━━━━━ Available data

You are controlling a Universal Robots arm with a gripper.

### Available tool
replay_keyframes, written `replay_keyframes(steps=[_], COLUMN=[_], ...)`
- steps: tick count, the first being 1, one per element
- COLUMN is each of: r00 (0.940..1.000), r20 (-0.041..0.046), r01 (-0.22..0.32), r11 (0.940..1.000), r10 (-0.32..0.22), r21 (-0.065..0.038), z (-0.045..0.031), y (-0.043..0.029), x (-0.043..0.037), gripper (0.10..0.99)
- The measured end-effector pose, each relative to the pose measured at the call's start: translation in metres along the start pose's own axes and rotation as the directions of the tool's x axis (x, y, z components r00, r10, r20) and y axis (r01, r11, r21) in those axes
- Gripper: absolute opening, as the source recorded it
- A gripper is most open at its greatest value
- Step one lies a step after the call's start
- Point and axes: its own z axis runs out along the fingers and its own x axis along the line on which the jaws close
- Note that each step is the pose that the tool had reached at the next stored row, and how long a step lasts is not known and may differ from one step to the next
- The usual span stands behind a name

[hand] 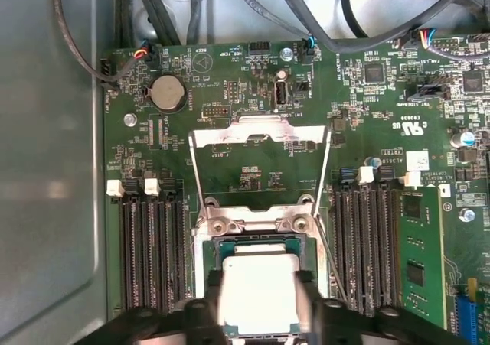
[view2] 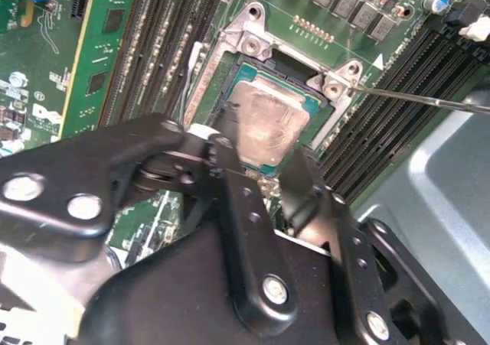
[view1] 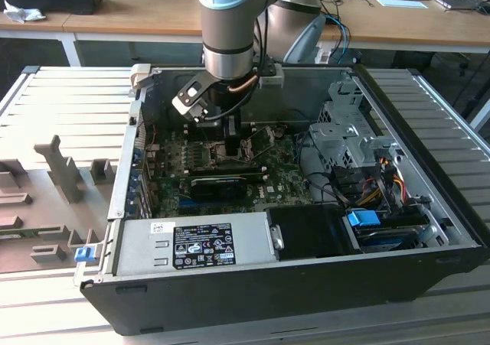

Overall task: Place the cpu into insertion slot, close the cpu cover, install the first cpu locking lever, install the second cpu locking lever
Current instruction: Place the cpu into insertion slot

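The cpu [view2: 264, 123] has a grey metal top and sits level over the insertion slot [view2: 200, 81], whose silver rim shows around it. In both wrist views my gripper [view2: 264, 161] is shut on the cpu, with a black finger [view2: 230, 169] against each of two opposite edges. In the first wrist view the cpu [hand: 259, 288] lies between the fingers [hand: 205, 314], just short of the slot's hinge bracket [hand: 256, 224]. The cpu cover [hand: 256, 133] is swung open, away from the slot. A thin locking lever [hand: 323, 200] stands raised beside it. In the exterior view the gripper [view1: 228, 140] reaches down into the case.
Black memory slots [hand: 149, 245] flank the socket on both sides. A long black card [view1: 222, 183] lies across the board near it. A power supply [view1: 191, 244] and a drive cage [view1: 348, 138] fill the case front and the exterior view's right. Cables [hand: 191, 8] hang beyond the board.
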Motion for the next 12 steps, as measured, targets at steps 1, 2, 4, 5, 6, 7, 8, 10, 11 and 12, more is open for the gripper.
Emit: replay_keyframes(steps=[1, 2, 4, 5, 6, 7, 8, 10, 11, 12], r00=[1.0, 1.0, 1.0, 1.0, 1.0, 1.0, 1.0, 1.0, 1.0, 1.0], r20=[0.0001, 0.0003, 0.001, 0.001, 0.0011, 0.0013, 0.0012, 0.0012, 0.0012, 0.0013], r01=[0.0, 0.0, 0.0, 0.0, 0.0, 0.0, 0.0, 0.0, 0.0, 0.0], r11=[1.0, 1.0, 1.0, 1.0, 1.0, 1.0, 1.0, 1.0, 1.0, 1.0], r10=[0.0, 0.0, 0.0, 0.0, 0.0, 0.0, 0.0, 0.0, 0.0, 0.0], r21=[0.0, 0.0, 0.0, 0.0, 0.0, 0.0, 0.0, 0.0, 0.0, 0.0], z=[-0.0004, -0.0007, -0.0019, -0.0024, -0.0028, -0.0034, -0.004, -0.0054, -0.0059, -0.0063], y=[0.0001, 0.0001, 0.0001, 0.0001, 0.0002, 0.0002, 0.0003, 0.0003, 0.0004, 0.0004], x=[0.0, 0.0001, 0.0, 0.0, 0.0, 0.0001, 0.0001, 0.0001, 0.0001, 0.0001], gripper=[0.459, 0.4, 0.22, 0.157, 0.157, 0.157, 0.106, 0.106, 0.106, 0.106])
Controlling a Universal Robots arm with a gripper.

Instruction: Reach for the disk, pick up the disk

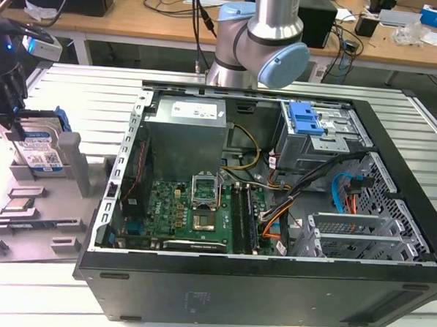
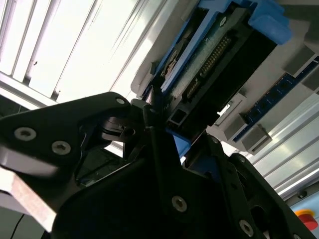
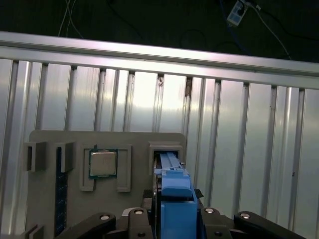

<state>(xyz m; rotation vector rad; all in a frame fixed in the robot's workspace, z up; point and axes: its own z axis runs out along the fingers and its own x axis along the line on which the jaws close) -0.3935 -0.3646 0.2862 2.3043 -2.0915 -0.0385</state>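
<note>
Counter (image 1: 76, 90): a slatted metal surface is seen, carrying everything below.
Computer case (image 1: 270, 291): a black tower is laid on its side with its panel off, boards and cables exposed, towards the exterior view's right.
Arm (image 1: 261, 41): a silver and pale blue joint is seen behind the case.
Fixture plate (image 1: 25, 219): a grey holder with slots is laid flat on the counter at the exterior view's left, well apart from the case's inside.
Hand (image 1: 11, 98): the black hand (image 2: 154, 119) is set over the disk's upper edge, straddling it; whether it is clenched cannot be told.
Disk (image 1: 39, 150): it is stood upright on edge in a slot of the fixture plate (image 3: 50, 209), label facing outward; its blue bracket is seen in both wrist views (image 3: 174, 191) (image 2: 209, 69).
Processor chip (image 3: 103, 164): a square silver chip is seated in a recess just beside the disk's slot.
</note>
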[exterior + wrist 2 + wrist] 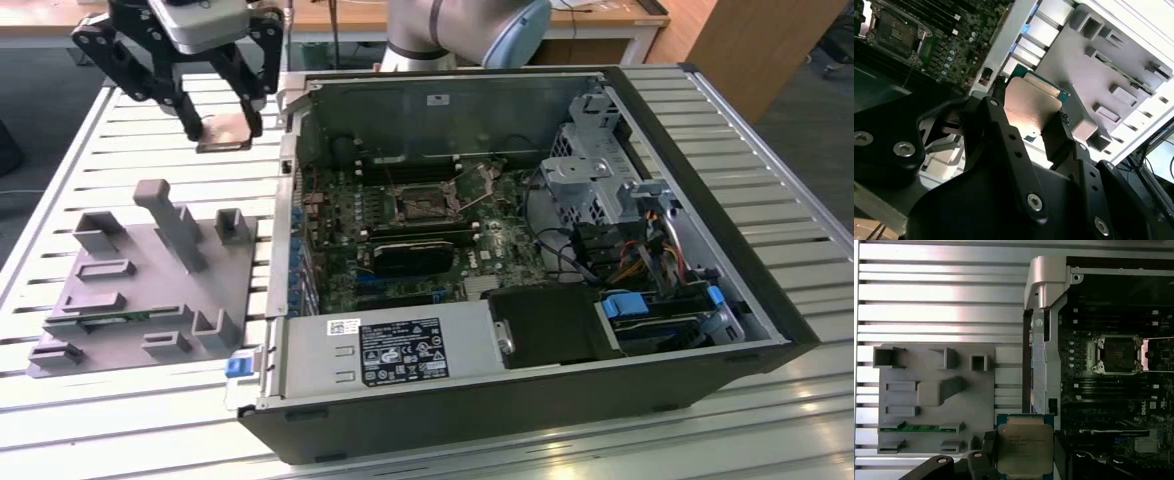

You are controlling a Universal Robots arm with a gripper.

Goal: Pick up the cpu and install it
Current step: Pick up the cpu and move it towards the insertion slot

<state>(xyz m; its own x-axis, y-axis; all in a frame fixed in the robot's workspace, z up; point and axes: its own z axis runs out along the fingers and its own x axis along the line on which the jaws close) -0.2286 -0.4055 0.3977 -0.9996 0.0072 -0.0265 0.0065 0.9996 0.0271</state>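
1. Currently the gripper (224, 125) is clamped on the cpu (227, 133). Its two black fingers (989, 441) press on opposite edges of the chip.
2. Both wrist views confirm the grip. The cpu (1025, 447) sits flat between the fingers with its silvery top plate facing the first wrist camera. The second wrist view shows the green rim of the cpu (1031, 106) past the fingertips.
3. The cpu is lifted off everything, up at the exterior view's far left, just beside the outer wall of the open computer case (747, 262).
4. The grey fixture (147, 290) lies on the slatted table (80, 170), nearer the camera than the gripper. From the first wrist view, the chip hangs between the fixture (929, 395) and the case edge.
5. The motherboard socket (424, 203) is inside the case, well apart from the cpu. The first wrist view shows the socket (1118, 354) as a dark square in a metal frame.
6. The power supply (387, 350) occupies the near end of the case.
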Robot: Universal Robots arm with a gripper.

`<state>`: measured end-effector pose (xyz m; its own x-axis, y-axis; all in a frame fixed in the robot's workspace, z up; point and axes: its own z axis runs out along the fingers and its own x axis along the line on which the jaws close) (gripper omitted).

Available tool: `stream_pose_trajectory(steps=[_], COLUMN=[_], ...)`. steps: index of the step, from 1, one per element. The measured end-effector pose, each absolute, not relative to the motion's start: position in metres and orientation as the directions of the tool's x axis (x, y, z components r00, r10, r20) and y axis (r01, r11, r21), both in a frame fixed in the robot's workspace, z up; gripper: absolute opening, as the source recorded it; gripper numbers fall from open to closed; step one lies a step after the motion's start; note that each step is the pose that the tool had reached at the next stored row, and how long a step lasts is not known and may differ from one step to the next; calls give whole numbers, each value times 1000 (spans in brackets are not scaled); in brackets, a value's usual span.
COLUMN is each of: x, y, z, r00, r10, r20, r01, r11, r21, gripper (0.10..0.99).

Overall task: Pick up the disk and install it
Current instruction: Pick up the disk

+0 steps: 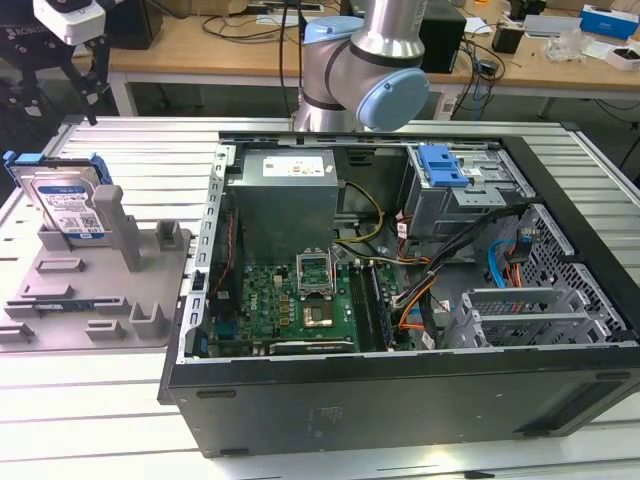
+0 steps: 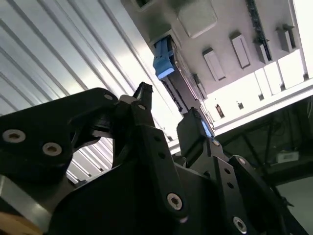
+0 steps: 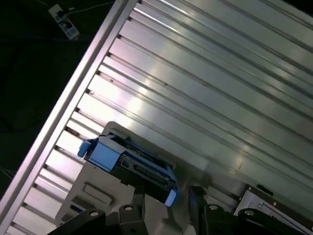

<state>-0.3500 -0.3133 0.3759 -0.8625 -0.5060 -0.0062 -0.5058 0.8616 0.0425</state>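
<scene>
In the exterior view, the disk stands on edge in a gray fixture on the counter at the left of the frame, outside the open computer case. The gripper hangs above it in the upper left corner, not touching it. In both wrist views its fingers are spread and hold nothing. The disk's blue-framed edge lies just beyond the gap, with one end nearest the fingertips.

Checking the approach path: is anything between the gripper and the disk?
Nothing visible does. The open gripper hangs above the disk, which stands on edge in the grey holder, with its top edge uncovered.
</scene>
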Motion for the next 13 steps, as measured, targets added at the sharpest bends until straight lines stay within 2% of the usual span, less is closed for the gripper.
stream_pose_trajectory(steps=[11, 12, 13], x=[-350, -350, -350], y=[-313, -313, -313], z=[375, 375, 375], r00=[-677, -664, -652], r10=[-736, -748, -758], r20=[-6, -6, -6], r01=[-736, -747, -757], r11=[676, 663, 652], r21=[42, 42, 42], gripper=[482, 490, 557])
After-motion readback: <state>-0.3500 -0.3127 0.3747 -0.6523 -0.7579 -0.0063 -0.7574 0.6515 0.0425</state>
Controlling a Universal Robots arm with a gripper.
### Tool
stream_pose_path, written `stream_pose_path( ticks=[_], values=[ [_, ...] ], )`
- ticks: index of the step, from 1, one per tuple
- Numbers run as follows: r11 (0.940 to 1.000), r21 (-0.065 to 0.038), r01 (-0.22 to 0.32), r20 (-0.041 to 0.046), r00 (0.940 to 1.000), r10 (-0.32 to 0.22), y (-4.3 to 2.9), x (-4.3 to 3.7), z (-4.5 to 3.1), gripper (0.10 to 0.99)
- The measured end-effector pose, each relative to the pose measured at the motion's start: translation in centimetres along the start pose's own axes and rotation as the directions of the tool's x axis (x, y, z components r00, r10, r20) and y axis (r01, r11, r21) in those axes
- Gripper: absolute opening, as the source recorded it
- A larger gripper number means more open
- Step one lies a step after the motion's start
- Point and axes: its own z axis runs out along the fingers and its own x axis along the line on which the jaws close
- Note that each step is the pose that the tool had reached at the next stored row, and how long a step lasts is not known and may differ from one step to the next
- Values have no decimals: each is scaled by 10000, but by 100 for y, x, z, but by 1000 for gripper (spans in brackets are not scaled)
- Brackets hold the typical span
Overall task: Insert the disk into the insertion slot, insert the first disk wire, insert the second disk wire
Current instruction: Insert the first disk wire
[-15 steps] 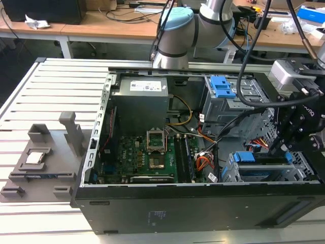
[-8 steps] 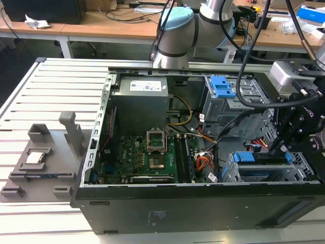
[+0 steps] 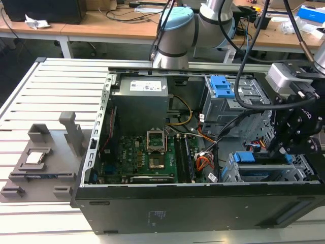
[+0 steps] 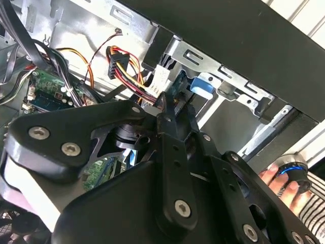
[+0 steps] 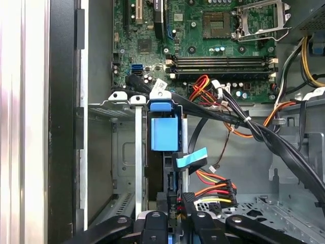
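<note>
- I am hanging my gripper [image 3: 278,148] over the corner of the open computer case [image 3: 193,208] at the exterior view's right, right above the insertion slot [image 3: 228,175].
- The disk [image 3: 261,172] is sitting inside that perforated silver cage, its blue carrier showing at the end that faces the case's interior.
- In the first wrist view I am looking along the disk [image 5: 164,133] edge-on, with the cage's metal wall [image 5: 124,152] running beside it.
- My gripper [image 5: 176,221] is holding its jaws narrow, nearly closed, and a dark plug is lying between them. I cannot tell whether they are actually pinching it.
- A blue flat wire [image 5: 190,159] is curling in just beside the disk's end and running down toward that plug.
- A plug with red, yellow and black wires [image 5: 216,187] is lying near it, a little apart from the disk.
- The green motherboard [image 5: 223,46] is lying beyond the cage, with black cables crossing between them.
- In the second wrist view my gripper [image 4: 165,109] is pointing its tips at the bundle of coloured wires beside the cage.
- A person's hand [image 4: 274,179] is resting on a blue-lit knob outside the case.
- The taller grey cage with the blue latch plate [image 3: 222,86] is standing farther back in the case, well apart from me.
</note>
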Motion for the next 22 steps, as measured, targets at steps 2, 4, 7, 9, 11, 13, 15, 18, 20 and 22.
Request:
stream_pose_path(
  ticks=[2, 4, 7, 9, 11, 13, 15, 18, 20, 22],
  values=[
    [10000, 1, 1, -1, 10000, -1, 2, 3, -45, 243],
    [10000, 1, 1, -9, 10000, -1, 7, 7, -138, 243],
    [10000, 1, -2, -53, 10000, 2, 12, 0, -217, 243],
    [10000, 1, -4, -91, 10000, 4, 15, -3, -269, 161],
    [10000, 3, -5, -115, 9999, 5, 17, -3, -317, 106],
    [10000, 3, -7, -143, 9999, 7, 20, -1, -379, 106],
    [10000, 3, -8, -171, 9999, 8, 24, 2, -446, 106],
    [10000, 3, -9, -176, 9998, 9, 24, 2, -450, 106],
    [10000, 4, -8, -175, 9998, 8, 24, 2, -451, 106],
    [10000, 3, -8, -175, 9998, 8, 24, 2, -452, 106]
  ],
)
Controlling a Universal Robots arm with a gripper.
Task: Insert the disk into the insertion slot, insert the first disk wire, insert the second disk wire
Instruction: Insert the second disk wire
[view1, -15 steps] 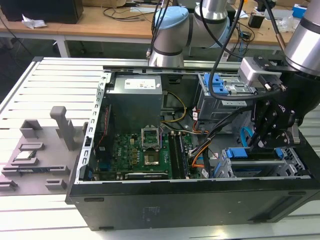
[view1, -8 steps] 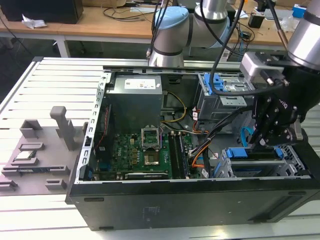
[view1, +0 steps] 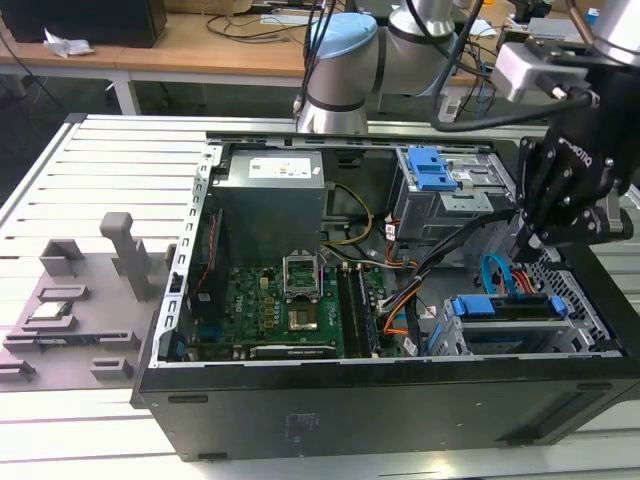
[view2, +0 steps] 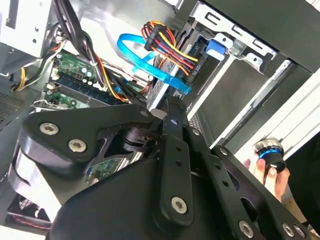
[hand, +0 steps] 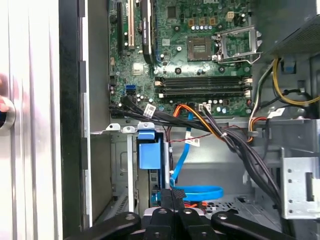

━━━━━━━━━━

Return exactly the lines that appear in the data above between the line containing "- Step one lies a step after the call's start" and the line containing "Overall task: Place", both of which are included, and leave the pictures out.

- Step one lies a step after the call's start
- Point and axes: its own z axis runs out along the fingers and its own x axis along the line on which the jaws close
- Note that each step is the pose that the tool had reached at the next stored row, and how long a step lasts is not known and may differ from one step to the next
- The usual span stands behind a name

[hand] 
[view2] 
[view1] 

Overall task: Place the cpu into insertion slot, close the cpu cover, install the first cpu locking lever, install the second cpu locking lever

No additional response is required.